Instructions to follow — Whenever "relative" appears in a line, please copy that line from the data.

Records provided —
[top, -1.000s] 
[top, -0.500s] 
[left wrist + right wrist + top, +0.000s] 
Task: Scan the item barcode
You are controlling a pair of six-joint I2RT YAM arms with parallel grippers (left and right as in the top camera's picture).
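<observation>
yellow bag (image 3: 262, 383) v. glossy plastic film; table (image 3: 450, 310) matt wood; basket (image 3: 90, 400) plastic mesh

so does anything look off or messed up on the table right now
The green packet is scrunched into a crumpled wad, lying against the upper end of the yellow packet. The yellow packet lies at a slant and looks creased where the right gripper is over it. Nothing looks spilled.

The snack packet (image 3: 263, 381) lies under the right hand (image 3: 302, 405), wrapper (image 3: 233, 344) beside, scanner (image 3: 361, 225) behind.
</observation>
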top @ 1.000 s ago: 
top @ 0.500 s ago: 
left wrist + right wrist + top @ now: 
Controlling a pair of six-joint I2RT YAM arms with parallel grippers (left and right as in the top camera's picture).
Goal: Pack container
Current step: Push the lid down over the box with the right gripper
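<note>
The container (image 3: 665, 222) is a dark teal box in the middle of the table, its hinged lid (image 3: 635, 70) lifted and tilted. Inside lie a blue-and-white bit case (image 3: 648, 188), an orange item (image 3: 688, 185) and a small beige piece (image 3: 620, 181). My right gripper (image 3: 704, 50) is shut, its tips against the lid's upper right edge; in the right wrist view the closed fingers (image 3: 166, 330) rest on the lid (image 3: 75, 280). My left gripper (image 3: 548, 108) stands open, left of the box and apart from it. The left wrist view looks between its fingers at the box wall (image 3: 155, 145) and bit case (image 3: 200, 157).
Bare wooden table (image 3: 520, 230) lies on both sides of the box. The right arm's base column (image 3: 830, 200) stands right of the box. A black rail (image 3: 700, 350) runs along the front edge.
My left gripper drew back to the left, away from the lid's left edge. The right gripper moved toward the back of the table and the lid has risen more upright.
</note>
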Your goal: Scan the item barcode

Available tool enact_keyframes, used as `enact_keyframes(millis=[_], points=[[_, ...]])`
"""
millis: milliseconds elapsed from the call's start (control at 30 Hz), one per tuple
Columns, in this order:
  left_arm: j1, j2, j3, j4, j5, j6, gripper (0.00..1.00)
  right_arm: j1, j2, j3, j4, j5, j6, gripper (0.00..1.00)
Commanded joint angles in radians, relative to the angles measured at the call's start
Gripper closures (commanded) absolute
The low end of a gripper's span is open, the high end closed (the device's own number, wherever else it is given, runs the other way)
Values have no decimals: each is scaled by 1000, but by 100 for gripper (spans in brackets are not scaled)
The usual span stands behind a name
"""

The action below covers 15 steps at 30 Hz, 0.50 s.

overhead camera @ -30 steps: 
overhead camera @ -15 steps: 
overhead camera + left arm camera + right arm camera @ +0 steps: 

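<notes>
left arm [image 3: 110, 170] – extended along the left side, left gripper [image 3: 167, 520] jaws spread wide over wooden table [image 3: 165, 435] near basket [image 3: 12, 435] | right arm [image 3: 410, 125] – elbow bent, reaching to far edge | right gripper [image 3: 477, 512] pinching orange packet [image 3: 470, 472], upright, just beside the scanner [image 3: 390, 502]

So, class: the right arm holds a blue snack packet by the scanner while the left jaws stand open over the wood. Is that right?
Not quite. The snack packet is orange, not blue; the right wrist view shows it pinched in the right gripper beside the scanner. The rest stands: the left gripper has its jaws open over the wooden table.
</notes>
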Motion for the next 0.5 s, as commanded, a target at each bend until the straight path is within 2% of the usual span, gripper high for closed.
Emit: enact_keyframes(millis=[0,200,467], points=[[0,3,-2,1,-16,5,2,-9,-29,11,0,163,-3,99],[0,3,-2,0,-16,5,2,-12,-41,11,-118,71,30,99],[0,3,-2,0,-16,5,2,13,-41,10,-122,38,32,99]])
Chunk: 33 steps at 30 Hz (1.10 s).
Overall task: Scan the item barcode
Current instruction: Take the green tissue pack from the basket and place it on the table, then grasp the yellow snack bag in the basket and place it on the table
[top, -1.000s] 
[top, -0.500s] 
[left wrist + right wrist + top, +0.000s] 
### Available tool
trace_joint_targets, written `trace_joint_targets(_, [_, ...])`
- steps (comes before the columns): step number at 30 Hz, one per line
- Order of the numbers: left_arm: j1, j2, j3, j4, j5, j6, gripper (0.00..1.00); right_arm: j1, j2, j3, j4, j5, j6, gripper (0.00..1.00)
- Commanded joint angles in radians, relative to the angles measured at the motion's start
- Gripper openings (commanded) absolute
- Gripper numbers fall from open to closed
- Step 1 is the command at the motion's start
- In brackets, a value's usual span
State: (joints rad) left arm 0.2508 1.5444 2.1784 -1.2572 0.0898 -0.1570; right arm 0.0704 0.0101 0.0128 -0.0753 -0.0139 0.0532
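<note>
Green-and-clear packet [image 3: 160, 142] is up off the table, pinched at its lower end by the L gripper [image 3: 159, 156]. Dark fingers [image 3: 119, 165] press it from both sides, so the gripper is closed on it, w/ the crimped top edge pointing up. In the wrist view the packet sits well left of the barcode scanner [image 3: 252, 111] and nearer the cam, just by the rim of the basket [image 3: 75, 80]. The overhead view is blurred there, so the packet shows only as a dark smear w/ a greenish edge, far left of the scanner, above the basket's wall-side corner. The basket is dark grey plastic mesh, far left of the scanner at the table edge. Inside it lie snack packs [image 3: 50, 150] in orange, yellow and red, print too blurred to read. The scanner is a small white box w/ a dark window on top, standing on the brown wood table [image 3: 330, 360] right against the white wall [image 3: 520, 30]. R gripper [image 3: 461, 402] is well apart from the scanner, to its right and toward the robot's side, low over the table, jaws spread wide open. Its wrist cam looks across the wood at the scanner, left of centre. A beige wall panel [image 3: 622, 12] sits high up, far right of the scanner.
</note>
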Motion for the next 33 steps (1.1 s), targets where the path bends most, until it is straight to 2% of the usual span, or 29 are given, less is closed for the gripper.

Solved exercise —
Commanded joint angles in radians, relative to the angles measured at the call's start
- Commanded joint angles in radians, relative to the angles measured at the motion's start

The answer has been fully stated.